LF AI & Data Foundation Graduate project. OpenLineage achieved Graduate-tier status in the LF AI & Data Foundation — the highest open-source maturity signal in the foundation's tiering. Per GitHub — OpenLineage/OpenLineage.
Positioned as "OpenTelemetry for data pipelines." OpenLineage explicitly frames itself as the data-pipeline analog of OpenTelemetry: an API to collect lineage events, agnostic to the backend, aimed at being embedded in every data-processing engine. Per OpenLineage Blog — How OpenLineage takes inspiration from OpenTelemetry.
Trino added native OpenLineage integration alongside OpenTelemetry. Trino's adoption is the bellwether — when the leading lakehouse query engine ships OL + OTel side-by-side, the "two standards, complementary models" framing wins the architectural debate vs the "one standard for everything" camp. Per Improving — Effective Data Lineage Strategies for Real-Time Systems.
First-class integrations: Airflow, Spark, dbt, Flink. The four most-deployed data-pipeline tools all ship native OpenLineage emitters — collection coverage is no longer the gap.

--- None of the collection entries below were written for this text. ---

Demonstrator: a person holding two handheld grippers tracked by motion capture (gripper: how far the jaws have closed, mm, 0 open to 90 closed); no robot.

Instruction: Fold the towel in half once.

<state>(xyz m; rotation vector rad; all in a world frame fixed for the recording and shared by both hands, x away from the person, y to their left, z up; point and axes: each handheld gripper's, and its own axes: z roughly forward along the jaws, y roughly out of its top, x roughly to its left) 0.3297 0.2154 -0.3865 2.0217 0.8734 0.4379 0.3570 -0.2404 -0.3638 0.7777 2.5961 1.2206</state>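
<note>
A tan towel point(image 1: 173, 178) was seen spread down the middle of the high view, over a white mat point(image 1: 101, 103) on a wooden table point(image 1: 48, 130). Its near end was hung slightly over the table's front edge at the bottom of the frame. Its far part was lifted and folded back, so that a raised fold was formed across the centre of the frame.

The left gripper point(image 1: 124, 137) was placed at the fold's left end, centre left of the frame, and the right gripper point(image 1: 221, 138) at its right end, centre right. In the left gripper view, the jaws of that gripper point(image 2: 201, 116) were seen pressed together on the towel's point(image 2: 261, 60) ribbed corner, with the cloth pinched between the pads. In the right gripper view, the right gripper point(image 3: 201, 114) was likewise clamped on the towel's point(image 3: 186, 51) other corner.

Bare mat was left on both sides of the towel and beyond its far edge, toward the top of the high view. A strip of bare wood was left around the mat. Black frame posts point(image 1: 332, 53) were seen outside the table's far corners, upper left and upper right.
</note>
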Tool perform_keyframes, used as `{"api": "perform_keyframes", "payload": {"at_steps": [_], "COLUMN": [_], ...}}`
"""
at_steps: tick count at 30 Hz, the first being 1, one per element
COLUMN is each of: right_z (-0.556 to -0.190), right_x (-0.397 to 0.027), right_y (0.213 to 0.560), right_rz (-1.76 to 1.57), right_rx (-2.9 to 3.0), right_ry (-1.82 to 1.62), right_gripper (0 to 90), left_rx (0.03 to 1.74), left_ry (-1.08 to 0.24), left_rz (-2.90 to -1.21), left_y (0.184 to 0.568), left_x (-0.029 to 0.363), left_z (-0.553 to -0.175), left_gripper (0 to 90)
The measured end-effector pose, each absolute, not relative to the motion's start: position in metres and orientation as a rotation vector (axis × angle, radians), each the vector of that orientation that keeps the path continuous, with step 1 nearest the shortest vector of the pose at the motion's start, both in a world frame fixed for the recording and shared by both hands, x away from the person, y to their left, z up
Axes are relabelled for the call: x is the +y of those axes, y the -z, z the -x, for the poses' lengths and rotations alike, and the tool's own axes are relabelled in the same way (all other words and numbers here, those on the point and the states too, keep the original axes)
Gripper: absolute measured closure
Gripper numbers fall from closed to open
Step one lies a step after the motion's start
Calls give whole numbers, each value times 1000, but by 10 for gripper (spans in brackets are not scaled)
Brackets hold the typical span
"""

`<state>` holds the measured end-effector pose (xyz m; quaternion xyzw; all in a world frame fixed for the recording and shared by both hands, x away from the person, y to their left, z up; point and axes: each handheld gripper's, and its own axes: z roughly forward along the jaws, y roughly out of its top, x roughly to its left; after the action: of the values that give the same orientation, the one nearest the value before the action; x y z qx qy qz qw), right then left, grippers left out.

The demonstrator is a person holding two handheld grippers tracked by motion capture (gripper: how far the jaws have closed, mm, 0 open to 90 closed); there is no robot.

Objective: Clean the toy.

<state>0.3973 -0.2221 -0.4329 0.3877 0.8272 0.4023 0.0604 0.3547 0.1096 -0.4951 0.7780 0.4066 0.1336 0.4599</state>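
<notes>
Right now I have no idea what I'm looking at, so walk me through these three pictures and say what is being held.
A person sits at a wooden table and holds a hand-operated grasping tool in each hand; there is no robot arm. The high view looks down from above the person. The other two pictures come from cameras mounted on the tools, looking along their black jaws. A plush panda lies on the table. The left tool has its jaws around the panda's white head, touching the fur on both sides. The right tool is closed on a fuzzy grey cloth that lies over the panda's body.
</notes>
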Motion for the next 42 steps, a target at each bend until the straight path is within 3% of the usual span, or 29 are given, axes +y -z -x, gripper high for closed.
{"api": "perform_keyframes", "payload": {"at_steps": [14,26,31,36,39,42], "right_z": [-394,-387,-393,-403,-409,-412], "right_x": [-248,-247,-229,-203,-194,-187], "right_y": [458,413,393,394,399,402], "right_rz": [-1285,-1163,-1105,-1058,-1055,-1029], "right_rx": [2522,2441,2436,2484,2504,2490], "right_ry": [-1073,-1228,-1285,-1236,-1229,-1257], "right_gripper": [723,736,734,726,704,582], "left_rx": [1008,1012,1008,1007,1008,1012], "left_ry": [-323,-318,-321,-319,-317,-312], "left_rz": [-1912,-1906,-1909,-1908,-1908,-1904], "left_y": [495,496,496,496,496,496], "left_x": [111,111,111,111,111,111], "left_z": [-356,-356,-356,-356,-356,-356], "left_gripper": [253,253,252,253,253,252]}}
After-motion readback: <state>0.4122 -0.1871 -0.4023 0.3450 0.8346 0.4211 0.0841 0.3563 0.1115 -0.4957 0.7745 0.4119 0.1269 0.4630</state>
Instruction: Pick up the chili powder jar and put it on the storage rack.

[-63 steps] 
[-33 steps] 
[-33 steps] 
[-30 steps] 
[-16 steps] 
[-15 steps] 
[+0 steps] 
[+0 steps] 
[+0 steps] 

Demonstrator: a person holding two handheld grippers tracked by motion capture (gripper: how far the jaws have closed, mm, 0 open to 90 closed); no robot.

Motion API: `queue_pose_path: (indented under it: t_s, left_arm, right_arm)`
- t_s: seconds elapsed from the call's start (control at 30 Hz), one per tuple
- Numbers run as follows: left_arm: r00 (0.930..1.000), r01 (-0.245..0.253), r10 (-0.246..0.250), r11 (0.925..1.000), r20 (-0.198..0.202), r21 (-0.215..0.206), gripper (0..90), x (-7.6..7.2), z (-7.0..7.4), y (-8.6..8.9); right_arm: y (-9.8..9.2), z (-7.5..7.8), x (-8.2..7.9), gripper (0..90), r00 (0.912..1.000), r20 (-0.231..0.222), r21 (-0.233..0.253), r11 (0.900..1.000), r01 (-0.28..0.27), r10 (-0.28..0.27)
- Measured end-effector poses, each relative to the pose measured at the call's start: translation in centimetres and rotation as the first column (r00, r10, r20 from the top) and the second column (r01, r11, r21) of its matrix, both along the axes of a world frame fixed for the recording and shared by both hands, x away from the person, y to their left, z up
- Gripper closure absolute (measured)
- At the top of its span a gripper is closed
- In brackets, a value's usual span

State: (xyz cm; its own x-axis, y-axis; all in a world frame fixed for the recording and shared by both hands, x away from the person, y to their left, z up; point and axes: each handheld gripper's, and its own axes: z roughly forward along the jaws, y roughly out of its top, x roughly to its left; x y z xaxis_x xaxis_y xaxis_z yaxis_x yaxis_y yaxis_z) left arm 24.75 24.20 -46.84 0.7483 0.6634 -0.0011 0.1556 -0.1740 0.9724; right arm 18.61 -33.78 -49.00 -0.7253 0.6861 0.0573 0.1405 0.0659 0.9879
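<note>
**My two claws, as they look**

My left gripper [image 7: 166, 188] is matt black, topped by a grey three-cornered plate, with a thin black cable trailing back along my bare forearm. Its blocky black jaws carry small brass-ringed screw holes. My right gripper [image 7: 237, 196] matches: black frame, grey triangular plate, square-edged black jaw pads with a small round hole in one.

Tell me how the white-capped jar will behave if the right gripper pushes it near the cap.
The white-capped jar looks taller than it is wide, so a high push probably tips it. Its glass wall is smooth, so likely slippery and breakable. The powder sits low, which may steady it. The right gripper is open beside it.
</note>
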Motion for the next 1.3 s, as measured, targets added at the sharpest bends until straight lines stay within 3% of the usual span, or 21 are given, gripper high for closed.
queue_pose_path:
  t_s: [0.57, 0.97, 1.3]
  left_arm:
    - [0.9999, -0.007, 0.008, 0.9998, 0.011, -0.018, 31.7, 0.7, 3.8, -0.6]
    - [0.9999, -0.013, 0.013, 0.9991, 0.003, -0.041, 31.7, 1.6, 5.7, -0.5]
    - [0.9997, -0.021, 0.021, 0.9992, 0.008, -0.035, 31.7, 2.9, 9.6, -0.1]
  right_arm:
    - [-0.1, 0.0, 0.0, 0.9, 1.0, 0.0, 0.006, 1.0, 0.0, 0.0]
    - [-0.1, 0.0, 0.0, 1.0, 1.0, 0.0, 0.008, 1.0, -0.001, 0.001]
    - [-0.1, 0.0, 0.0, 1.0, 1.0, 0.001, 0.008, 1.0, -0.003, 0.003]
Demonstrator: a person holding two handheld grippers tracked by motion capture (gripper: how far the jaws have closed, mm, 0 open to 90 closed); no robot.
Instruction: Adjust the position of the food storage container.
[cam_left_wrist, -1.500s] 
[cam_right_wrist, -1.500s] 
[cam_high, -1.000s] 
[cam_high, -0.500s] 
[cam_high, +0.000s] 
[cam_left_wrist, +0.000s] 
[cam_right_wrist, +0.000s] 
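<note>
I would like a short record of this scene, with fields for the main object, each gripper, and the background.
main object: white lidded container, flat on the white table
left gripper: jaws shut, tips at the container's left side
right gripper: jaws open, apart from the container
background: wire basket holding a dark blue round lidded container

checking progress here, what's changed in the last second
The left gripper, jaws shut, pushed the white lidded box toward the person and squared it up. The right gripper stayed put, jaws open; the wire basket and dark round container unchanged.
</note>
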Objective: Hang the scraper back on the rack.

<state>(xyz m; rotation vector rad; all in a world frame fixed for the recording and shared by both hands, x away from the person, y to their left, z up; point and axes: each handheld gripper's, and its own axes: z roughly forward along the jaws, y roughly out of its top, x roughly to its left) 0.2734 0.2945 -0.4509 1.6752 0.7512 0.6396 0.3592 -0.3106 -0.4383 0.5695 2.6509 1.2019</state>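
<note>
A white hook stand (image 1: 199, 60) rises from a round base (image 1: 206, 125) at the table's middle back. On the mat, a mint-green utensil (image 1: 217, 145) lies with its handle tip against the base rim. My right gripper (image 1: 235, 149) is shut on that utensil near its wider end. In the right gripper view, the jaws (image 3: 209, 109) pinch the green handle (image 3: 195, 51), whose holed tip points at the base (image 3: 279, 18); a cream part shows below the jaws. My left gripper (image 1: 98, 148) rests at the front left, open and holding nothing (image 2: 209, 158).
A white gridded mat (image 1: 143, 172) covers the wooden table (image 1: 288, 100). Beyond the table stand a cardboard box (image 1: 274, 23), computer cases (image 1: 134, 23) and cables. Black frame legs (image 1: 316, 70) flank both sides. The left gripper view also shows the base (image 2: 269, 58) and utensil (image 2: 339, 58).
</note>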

The 2026 work is on consumption + visualization (Marquez, DataHub, Atlan, etc.). Per GitHub — OpenLineage/OpenLineage.
USENIX SREcon EMEA 2025: OpenLineage as foundational layer for data reliability. Recognized at the SRE conference circuit — Obuchowski's talk frames OpenLineage as the load-bearing instrumentation layer for "data SRE" the same way OTel grounded service SRE. Per USENIX SREcon EMEA 25 — Cross-Platform Data Lineage with OpenLineage.
OTel spec issue #3447 explores modeling lineage in OTel directly. Active discussion in the OpenTelemetry specification repo on whether to model data lineage as native OTel signals. Outcome will shape whether OL stays a sister project or eventually folds into OTel. Per open-telemetry/opentelemetry-specification Issue #3447.